Here are the submission details for September 2010:
Theme: We're all home schoolers: Children, of whatever age, are learning all the time. Describe some of the ways your children learn at home as a natural part of their day. No matter if your children attend (or plan to attend) traditional schools or not, please talk to us about how you incorporate home-schooling or unschooling ideals and practices into your children's education.
Deadline: Tuesday, September 7. Fill out the
webform (at the link or at the bottom) and email your submission to us by 11:59 p.m. Pacific time: mail {at} HoboMama.com and CodeNameMama {at} gmail.com
Carnival date: Tuesday, September 14. Before you post, we will send you an email with a little blurb in html to paste into your submission that will introduce the carnival. You will publish your post on September 14 and email us the link if you haven't done so already. Once everyone's posts are published on September 14 by noon Eastern time, we will send out a finalized list of all the participants' links, to generate lots of link love for your site! We'll include full instructions in the email we send before the posting date.
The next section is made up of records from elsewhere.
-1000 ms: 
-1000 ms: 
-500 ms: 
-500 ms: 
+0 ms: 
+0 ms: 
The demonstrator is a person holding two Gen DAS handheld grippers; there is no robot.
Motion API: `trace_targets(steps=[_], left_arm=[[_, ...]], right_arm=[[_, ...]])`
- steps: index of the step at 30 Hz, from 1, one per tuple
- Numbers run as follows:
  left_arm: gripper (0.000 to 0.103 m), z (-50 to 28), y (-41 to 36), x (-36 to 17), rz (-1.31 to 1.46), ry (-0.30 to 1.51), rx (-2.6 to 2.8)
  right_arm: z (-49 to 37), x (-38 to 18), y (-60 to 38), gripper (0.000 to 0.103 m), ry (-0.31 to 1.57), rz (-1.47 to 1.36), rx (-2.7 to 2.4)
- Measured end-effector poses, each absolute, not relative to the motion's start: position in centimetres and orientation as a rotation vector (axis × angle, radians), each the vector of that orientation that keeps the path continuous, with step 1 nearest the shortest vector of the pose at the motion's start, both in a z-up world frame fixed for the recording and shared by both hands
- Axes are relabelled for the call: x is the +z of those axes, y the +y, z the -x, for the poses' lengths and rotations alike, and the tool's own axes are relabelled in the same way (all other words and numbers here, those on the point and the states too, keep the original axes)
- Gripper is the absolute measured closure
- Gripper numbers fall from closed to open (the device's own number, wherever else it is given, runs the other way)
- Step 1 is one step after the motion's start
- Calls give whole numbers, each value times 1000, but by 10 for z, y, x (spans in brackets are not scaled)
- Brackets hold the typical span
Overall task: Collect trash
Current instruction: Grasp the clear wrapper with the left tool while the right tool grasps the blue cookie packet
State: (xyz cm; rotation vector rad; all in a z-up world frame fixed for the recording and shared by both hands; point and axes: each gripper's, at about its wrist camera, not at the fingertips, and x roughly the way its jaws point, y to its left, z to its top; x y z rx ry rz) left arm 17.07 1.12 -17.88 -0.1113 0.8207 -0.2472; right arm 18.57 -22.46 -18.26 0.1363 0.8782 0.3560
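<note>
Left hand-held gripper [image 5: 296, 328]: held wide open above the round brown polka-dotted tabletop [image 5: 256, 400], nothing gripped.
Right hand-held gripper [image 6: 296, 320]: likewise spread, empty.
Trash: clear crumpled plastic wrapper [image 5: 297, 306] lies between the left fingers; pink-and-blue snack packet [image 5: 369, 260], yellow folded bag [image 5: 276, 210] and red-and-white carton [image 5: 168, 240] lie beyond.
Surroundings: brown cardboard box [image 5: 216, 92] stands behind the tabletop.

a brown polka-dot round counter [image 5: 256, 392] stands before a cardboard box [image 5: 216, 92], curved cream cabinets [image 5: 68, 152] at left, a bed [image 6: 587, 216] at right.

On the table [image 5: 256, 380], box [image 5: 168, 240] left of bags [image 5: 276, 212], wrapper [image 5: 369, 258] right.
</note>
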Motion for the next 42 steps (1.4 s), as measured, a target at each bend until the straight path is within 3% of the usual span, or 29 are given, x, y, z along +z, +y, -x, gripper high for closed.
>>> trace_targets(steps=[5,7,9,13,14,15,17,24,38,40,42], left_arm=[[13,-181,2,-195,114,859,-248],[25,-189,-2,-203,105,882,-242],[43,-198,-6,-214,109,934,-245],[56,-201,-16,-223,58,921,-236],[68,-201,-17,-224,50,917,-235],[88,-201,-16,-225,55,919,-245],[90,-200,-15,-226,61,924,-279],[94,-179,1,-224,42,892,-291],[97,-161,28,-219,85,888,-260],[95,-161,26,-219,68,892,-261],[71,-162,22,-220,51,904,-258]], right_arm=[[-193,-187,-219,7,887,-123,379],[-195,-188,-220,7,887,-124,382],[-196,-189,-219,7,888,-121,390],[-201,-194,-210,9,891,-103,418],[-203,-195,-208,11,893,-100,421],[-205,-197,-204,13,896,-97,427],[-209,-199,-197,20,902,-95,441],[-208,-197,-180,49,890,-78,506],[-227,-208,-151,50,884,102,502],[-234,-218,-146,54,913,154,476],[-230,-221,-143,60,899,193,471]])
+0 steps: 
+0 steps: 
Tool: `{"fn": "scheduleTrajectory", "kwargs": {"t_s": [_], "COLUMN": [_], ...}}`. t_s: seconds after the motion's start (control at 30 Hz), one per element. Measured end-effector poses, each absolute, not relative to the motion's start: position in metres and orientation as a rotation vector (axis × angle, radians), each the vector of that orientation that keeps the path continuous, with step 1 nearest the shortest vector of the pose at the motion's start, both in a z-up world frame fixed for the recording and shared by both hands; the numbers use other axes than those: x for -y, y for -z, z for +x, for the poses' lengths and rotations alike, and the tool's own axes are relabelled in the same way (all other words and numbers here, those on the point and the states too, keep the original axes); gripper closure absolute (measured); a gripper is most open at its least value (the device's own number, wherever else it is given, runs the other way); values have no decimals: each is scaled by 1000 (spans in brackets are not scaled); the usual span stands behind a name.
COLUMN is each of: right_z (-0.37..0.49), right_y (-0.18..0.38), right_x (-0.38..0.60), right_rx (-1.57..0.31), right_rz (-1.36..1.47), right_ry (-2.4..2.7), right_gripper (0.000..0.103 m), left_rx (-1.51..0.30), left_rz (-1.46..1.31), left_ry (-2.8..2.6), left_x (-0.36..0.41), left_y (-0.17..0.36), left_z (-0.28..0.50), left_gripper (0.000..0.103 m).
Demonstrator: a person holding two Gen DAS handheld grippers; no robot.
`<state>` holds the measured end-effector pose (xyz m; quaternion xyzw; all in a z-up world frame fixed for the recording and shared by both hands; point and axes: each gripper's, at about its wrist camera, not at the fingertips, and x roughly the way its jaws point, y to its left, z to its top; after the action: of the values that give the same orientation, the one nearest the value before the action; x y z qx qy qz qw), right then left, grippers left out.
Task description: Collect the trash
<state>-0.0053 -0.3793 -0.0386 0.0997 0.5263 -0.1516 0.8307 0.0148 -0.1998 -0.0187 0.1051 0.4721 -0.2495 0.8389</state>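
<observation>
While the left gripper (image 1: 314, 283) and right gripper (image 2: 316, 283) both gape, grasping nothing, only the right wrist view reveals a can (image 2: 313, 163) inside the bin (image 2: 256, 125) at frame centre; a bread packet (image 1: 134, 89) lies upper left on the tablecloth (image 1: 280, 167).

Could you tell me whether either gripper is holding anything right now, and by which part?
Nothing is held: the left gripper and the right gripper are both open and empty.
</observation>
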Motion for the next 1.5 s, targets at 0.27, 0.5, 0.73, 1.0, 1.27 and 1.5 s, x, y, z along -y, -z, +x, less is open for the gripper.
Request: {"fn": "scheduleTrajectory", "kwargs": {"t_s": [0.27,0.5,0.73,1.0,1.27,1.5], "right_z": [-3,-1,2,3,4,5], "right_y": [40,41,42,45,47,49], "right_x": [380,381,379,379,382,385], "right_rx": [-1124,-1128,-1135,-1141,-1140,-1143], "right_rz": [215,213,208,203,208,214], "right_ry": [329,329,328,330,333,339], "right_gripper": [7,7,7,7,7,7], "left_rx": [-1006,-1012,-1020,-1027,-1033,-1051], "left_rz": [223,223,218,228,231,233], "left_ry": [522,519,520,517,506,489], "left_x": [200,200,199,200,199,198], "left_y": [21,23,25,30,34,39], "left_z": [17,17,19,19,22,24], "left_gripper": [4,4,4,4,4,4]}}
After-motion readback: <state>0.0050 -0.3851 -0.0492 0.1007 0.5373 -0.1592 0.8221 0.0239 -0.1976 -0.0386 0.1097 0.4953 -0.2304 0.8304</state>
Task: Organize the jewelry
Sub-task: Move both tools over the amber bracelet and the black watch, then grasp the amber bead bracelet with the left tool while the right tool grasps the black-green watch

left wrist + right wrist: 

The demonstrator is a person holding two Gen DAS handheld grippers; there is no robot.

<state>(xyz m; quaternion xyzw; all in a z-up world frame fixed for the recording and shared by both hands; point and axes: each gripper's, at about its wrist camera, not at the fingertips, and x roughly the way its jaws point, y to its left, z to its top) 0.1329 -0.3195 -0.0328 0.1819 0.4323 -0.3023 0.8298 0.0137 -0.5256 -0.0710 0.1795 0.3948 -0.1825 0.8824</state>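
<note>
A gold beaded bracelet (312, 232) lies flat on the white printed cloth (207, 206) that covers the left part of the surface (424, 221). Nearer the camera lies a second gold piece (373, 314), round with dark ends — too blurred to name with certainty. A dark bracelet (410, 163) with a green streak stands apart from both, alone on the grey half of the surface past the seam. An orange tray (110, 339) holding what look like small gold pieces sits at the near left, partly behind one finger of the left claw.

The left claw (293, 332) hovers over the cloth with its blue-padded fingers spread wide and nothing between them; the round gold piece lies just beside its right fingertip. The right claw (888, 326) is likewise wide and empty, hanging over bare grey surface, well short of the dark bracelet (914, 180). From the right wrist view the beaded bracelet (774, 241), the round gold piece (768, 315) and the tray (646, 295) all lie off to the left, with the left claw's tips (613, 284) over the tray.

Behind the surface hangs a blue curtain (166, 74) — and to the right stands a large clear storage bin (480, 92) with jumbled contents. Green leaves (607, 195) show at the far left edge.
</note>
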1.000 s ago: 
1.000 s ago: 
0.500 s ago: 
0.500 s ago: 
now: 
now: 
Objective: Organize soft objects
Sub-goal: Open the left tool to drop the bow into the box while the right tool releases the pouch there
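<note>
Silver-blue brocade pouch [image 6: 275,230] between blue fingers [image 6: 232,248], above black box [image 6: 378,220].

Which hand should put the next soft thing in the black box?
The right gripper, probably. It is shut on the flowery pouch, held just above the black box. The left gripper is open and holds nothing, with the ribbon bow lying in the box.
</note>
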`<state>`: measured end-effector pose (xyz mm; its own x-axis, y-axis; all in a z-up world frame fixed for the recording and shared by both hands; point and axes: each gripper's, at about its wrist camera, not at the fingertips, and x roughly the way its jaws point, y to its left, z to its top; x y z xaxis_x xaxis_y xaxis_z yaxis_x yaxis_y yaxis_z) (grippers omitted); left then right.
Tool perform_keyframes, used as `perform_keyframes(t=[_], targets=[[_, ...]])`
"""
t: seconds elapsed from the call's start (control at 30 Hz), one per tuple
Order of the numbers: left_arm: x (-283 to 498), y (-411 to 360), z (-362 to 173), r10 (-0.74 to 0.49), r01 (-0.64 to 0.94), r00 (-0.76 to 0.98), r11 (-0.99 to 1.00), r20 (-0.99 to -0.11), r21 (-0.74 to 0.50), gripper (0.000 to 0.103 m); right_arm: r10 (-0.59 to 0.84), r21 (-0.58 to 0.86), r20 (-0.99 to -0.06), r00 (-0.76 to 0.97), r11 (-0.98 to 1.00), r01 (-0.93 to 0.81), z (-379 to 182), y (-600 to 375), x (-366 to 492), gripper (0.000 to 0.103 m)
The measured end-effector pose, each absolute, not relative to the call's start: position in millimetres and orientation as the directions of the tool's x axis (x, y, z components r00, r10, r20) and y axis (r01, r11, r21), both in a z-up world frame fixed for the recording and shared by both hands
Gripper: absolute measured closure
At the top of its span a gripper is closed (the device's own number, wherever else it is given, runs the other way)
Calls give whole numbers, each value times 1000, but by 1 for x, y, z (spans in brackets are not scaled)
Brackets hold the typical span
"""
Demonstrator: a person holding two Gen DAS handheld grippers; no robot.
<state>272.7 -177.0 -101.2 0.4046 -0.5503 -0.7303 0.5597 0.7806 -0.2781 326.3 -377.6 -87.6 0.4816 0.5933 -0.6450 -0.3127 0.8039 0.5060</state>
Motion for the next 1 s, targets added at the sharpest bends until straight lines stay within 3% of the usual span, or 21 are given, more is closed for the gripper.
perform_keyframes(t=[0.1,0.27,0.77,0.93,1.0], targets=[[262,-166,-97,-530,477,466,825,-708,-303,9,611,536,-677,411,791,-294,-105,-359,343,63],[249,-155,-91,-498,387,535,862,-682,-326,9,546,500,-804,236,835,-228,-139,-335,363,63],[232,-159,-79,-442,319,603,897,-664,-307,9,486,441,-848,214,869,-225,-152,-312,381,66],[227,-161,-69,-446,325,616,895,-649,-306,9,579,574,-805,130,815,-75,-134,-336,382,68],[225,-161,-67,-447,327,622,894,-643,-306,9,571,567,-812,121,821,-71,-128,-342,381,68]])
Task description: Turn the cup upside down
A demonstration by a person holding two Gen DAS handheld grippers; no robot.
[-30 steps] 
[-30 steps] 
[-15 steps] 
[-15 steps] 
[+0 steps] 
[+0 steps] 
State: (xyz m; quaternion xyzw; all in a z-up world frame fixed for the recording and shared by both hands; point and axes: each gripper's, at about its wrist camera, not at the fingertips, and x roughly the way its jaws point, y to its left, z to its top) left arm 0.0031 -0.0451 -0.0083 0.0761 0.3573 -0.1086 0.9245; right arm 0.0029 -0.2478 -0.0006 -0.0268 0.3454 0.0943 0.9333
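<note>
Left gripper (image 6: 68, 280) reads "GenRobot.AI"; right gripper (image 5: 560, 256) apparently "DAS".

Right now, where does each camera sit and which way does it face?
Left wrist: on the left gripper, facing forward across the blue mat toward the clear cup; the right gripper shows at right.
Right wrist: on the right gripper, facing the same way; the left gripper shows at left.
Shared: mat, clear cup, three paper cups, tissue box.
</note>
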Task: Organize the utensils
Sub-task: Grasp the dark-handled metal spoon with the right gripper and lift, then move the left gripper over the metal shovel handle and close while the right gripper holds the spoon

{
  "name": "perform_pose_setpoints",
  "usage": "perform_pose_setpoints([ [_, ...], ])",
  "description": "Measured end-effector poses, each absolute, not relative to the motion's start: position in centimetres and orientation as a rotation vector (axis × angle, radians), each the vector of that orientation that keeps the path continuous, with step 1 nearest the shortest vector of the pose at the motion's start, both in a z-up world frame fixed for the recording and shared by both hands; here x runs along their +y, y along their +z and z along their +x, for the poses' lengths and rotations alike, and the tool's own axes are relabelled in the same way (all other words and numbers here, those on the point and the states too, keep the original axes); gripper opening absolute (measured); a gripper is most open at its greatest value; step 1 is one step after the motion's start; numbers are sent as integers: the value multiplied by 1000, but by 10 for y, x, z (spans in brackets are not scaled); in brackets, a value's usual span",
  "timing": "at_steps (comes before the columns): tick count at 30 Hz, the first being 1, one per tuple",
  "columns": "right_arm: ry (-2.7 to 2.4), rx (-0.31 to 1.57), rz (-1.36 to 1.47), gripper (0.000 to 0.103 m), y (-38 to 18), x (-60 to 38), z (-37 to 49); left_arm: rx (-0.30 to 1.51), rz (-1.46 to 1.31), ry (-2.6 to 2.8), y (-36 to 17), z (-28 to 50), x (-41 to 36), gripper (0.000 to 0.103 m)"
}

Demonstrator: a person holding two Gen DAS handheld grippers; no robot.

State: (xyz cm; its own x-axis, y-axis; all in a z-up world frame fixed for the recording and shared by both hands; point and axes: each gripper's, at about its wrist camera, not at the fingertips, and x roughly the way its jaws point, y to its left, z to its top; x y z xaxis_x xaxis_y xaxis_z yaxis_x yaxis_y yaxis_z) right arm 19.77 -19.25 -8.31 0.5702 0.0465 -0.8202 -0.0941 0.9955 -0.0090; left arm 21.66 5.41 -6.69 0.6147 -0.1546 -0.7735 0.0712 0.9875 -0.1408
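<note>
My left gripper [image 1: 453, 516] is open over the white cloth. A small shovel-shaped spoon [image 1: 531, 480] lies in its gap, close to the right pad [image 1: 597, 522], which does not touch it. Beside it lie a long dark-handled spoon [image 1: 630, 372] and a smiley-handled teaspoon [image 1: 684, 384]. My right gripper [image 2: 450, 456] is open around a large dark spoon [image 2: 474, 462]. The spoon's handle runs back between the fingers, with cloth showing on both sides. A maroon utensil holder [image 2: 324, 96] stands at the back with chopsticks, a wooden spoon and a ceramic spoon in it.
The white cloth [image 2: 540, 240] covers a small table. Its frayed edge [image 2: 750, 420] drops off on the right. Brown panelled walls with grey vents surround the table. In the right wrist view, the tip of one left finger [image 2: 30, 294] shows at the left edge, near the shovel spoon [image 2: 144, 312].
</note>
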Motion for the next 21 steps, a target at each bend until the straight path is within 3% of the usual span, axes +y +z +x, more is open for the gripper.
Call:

Please submit your details into our web form: This will help us as we compile the links list. Please enter your information on the form embedded at the end of this post, or click here to enter it on a separate page: September Carnival of Natural Parenting participant form
Please do: Write well. Write on topic. Write a brand new post for the carnival. As always, our carnival themes aren't meant to be exclusionary. If your experience doesn't perfectly mesh with the carnival theme, please lend your own perspective. Please also feel free to be creative within the gentle confines of the carnival structure. If you're feeling so inspired, you could write a poem, a photo essay, a scholarly article, or a book review instead of a regular blog post (though those are welcomed, too!), as long as what you write is respectful of the carnival's intent. If you want help determining that ahead of time, please talk with us.
Please don't: Please don't use profanity of the sort that might be offensive to more sensitive readers or their children. Please don't submit irrelevant or argumentative pieces contrary to the principles of natural parenting. You don't have to agree with all our ideals — and certainly you don't have to live up to them all perfectly! — but your submission does have to fit the theme and values of the carnival.
Editors' rights: We reserve the right to edit your piece or suggest edits to you. We reserve the right to courteously reject any submissions that are inappropriate for the carnival. Please also note that since there are two co-hosts on different schedules and conferring over email, our personal response to your submission might seem delayed. Don't be alarmed. We also reserve the right to impose consequences if the responsibilities of the carnival are not fulfilled by the participants.
If you don't have a blog: Contact us (mail {at} HoboMama.com and CodeNameMama {at} gmail.com) about potentially finding you a host blog to guest post. Please write your piece well in advance of the deadline in that case, so we can match you up with someone suitable. But if you really have something amazing to write — why not start your own blog? If you want advice, we find
Scribbit's free Blogging in Pink ebook to be a very helpful and down-to-earth guide, for beginners on up.
If you have questions: Please leave a comment or contact us: mail {at} HoboMama.com and CodeNameMama {at} gmail.com
Links to tutorials: Lauren and Dionna have written several tutorials for our participants about how to schedule posts in advance, how to determine post URLs in advance, how to edit HTML — all for both Wordpress and Blogger users. For these tutorials and more, please see this
handy summary post at LaurenWayne.com.